The Form Of A Servant

Humility also provides the antidote to the aspect of pride that expresses haughtiness in its many forms of willful refusal: the unwillingness to obey authority, to be dependent on charity, to serve others, to apologize for faults or admit wrongdoing, to express gratitude for an unrepayable favor, or to assume a lower position. All these gracious gestures assault the haughty man’s lofty image of social superiority and self-sufficiency: “This type of man, then, is loath to ask for anything and convinced he is above the need for redemption.”

On the other hand, the humble man never allows willfulness or obstinacy to rule his actions, submitting with meekness to others, respecting authority, bearing insults with equanimity, and choosing to be last.

The humble, then, who even descend below the level of their natural dignity, grow in the love of God as they imitate the Lord who “emptied Himself, taking the form of a servant” and lowered Himself before the humiliation of the cross:

“In its deepest roots, humility is a fruit of charity; it is our love of Christ that makes us will to ‘die’ so that He may live in us and inspires our readiness to serve all men, because He has said: ‘What you do to the least of the least of my brethren, you have done it to me’.”

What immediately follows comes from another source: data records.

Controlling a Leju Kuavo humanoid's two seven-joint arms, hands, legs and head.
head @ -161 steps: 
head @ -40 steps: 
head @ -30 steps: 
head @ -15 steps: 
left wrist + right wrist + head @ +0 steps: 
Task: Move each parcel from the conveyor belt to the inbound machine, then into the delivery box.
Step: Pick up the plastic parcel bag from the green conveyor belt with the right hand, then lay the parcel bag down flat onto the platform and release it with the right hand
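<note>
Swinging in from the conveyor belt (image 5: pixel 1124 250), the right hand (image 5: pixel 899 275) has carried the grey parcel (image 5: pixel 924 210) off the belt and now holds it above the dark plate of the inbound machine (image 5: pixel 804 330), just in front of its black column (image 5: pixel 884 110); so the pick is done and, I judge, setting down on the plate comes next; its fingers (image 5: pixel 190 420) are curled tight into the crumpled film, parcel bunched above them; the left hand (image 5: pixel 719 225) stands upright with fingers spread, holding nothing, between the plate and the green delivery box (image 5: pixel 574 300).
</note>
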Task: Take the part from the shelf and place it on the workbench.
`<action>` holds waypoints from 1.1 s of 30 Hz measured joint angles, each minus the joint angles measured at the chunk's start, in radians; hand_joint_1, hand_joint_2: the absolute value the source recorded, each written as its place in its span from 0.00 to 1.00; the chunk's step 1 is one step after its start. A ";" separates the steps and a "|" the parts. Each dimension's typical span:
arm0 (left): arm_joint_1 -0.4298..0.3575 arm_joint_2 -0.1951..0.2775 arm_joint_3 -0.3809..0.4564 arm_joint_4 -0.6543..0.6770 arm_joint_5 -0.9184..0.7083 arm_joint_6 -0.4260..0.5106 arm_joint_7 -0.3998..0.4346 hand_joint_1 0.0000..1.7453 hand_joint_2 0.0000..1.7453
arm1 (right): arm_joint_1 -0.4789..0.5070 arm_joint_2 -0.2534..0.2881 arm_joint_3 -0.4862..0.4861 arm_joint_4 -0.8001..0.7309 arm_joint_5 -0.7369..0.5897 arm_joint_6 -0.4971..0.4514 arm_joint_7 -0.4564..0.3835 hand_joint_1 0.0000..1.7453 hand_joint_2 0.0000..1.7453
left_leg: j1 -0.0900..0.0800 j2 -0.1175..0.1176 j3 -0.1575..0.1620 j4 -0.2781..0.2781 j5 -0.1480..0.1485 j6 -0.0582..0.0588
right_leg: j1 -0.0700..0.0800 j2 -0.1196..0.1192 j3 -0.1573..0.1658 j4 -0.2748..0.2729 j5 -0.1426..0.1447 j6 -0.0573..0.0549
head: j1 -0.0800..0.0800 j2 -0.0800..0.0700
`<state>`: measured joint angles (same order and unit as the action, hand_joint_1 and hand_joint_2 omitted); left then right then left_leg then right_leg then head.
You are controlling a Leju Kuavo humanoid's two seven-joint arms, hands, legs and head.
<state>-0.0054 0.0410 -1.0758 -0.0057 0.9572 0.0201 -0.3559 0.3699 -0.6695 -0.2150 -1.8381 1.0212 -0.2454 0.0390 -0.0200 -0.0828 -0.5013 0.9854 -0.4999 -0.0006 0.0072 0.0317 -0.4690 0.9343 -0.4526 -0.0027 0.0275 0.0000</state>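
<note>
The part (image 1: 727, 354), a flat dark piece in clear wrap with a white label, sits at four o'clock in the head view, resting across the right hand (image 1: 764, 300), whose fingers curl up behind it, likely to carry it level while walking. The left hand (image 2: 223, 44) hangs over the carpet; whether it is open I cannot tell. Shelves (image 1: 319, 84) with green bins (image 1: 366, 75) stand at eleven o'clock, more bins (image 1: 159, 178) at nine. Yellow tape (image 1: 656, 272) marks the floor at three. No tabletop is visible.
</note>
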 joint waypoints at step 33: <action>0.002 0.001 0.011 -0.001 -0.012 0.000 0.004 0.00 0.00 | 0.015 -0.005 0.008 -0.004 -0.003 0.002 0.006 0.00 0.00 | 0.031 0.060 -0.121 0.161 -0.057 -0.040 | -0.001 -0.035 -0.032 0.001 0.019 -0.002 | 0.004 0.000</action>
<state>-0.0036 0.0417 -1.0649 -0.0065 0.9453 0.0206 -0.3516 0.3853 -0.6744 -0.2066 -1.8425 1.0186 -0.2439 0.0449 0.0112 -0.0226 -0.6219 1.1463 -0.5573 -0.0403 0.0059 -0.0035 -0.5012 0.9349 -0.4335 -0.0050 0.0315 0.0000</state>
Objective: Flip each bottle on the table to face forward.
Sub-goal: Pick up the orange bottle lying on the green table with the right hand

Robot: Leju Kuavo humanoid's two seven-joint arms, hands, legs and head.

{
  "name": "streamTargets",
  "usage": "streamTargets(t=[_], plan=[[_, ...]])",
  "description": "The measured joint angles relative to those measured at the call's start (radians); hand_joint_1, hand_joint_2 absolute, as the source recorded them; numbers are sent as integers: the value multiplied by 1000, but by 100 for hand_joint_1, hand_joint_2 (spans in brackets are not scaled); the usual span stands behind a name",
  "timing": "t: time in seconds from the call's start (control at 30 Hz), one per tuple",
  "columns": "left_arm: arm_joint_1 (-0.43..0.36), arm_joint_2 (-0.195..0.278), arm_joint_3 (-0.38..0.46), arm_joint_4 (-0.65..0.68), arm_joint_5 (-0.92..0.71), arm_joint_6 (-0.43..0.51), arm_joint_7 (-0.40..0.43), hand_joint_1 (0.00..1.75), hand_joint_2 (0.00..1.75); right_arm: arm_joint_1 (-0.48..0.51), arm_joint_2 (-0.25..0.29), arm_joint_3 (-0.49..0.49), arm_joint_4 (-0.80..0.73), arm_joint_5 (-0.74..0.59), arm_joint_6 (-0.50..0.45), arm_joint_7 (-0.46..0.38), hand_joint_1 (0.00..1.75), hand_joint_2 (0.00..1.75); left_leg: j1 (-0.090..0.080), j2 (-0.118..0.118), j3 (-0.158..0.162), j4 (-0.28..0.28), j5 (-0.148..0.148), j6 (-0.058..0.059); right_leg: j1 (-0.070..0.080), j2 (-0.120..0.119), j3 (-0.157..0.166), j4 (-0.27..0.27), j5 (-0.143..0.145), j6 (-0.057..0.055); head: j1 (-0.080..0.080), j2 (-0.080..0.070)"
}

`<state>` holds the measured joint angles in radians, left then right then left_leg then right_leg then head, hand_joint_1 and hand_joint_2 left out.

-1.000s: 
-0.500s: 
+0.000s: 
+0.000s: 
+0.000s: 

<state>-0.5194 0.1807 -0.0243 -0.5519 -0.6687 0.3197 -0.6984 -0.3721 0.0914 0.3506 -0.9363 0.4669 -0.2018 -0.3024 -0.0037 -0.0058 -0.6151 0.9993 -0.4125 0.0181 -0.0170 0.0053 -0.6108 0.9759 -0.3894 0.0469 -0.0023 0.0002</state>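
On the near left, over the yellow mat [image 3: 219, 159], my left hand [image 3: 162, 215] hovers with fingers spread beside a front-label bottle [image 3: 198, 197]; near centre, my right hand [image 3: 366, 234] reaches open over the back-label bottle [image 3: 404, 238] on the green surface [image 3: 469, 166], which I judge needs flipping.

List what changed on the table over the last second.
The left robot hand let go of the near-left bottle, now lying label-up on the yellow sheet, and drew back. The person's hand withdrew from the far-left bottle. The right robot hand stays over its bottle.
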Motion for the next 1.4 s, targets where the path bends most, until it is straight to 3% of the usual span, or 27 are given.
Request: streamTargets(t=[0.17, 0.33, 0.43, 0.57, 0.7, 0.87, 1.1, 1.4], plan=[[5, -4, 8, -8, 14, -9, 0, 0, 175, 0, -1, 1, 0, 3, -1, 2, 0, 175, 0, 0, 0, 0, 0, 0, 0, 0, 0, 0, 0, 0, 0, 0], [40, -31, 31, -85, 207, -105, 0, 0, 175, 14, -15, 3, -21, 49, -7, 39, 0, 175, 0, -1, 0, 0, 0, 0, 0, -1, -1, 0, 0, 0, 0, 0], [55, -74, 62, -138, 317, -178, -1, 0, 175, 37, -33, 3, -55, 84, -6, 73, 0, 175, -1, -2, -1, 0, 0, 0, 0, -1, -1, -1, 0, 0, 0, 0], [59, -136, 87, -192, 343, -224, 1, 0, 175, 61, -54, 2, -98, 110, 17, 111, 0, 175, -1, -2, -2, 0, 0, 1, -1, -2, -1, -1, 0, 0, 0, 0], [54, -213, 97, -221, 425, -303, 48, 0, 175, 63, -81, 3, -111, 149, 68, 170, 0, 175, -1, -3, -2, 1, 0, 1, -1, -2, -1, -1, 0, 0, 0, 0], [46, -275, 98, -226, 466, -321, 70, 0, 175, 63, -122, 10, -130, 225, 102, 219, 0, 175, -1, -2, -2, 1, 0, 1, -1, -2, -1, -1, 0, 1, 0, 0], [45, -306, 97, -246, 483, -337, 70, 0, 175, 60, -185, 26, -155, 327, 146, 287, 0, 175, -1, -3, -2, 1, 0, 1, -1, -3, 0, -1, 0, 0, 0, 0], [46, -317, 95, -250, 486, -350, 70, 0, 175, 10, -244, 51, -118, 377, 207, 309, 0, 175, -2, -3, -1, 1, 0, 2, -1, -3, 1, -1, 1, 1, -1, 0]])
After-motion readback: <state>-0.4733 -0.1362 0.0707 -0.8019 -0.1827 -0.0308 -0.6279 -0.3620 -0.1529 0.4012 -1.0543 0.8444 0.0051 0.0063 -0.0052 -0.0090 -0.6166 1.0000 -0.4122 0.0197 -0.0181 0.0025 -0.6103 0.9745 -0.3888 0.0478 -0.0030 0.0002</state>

Without humility no one can love God, imitate Christ, love his neighbor, or perform the corporal and spiritual works of mercy. Without humility all virtue loses its attraction and beauty and grows more rigid, inflexible, self-righteous, and insensitive — an attitude von Hildebrand calls “hard, cramped, and morally close-fisted.” He captures the beautiful aspect of the good in this penetrating and luminous exposition of humility, the pillar that exalts and ennobles every Christian virtue.